Task item
The lines to repeat are those below from the one containing "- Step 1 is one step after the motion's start" down to the one containing "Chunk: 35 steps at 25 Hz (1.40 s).", both included; reproduce them exactly and nothing else.

Data shown
"""

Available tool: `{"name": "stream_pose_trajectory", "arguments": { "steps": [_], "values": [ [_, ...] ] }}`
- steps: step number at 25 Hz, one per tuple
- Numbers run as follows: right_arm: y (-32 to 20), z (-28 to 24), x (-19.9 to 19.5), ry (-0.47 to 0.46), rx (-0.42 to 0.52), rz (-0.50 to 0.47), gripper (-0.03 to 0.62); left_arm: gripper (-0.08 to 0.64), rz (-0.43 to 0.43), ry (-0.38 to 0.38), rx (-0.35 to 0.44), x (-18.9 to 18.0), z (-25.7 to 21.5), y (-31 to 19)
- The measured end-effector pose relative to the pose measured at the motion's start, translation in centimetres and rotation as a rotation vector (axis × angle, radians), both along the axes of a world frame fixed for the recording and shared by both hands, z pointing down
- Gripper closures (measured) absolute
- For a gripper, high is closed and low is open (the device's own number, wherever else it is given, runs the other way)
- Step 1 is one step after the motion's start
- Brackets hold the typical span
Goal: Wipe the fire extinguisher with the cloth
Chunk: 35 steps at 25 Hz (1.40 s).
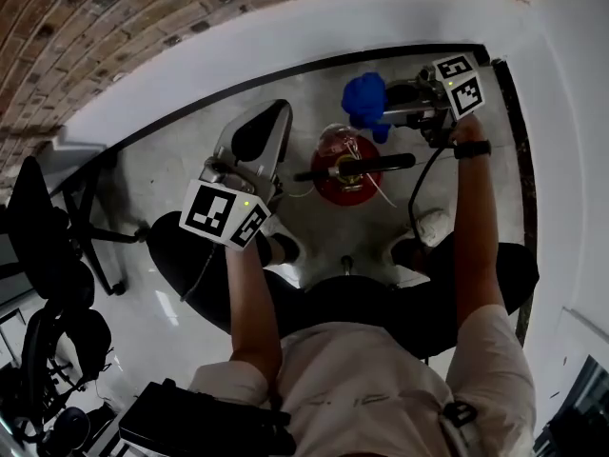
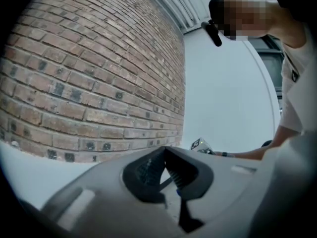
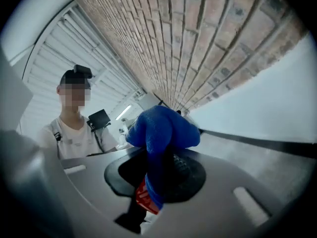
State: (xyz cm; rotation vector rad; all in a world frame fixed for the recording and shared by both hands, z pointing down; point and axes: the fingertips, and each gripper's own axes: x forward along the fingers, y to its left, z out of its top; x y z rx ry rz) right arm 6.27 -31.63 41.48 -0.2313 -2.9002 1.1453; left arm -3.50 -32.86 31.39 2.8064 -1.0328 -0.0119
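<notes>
The red fire extinguisher (image 1: 344, 168) stands upright on the grey floor between the person's feet, its black handle (image 1: 357, 167) lying across the top. My right gripper (image 1: 388, 108) is held just beyond it, shut on a bunched blue cloth (image 1: 364, 101). In the right gripper view the cloth (image 3: 158, 128) bulges out of the right gripper (image 3: 166, 155), and a red patch (image 3: 143, 196) shows under it. To the extinguisher's left my left gripper (image 1: 281, 110) holds nothing. Its jaws meet at the tip in the left gripper view, where the left gripper (image 2: 164, 150) faces a brick wall.
A black office chair (image 1: 48, 246) stands at the left and a black case (image 1: 190, 427) lies at the bottom. A white wall (image 1: 285, 36) with a dark baseboard curves behind the extinguisher, below a brick wall (image 1: 114, 17). The person's shoe (image 1: 433, 225) rests right of the extinguisher.
</notes>
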Motion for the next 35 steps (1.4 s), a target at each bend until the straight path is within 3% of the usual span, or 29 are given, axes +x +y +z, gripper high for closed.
{"name": "stream_pose_trajectory", "arguments": {
  "steps": [2,5,11,14,17,19,21,24,26,30,32,35],
  "values": [
    [1.1,1.7,-0.9,0.016,-0.078,-0.059,0.518,0.558,-0.003,0.005,0.000,-0.2,0.0,-0.4],
    [0.8,5.7,-1.2,-0.001,-0.251,-0.017,0.520,0.558,-0.005,0.007,-0.007,-0.3,0.3,-0.8],
    [1.2,17.8,-1.8,0.155,-0.520,0.058,0.520,0.558,-0.021,-0.022,-0.032,-0.5,2.1,-1.4],
    [1.3,25.0,-1.5,0.292,-0.577,0.124,0.520,0.558,-0.029,-0.039,-0.043,-0.4,3.0,-1.5],
    [1.4,30.0,-1.3,0.345,-0.613,0.194,0.520,0.558,-0.039,-0.051,-0.053,-0.6,3.8,-1.4],
    [1.7,33.3,-0.9,0.449,-0.593,0.225,0.520,0.558,-0.054,-0.059,-0.060,-0.9,4.3,-1.3],
    [2.3,36.9,-0.1,0.613,-0.558,0.234,0.522,0.558,-0.070,-0.066,-0.065,-1.3,4.6,-1.2],
    [5.0,41.6,1.7,0.912,-0.487,0.159,0.521,0.558,-0.089,-0.080,-0.068,-1.5,5.0,-0.7],
    [6.5,42.8,2.6,0.992,-0.472,0.116,0.523,0.558,-0.097,-0.086,-0.070,-1.6,5.1,-0.4],
    [3.9,40.1,4.3,1.005,-0.414,0.141,0.520,0.558,-0.105,-0.081,-0.055,-2.7,4.2,-0.1],
    [-0.1,35.2,3.7,0.883,-0.330,0.166,0.520,0.558,-0.112,-0.068,-0.040,-3.3,3.3,-0.3],
    [-4.6,23.7,1.6,0.669,-0.167,0.139,0.520,0.558,-0.111,-0.047,-0.028,-3.8,2.4,-0.6]
  ]
}}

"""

Result of this exercise
- Step 1 is one step after the motion's start
- Brackets hold the typical span
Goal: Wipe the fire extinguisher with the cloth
Chunk: 35 steps at 25 Hz (1.40 s).

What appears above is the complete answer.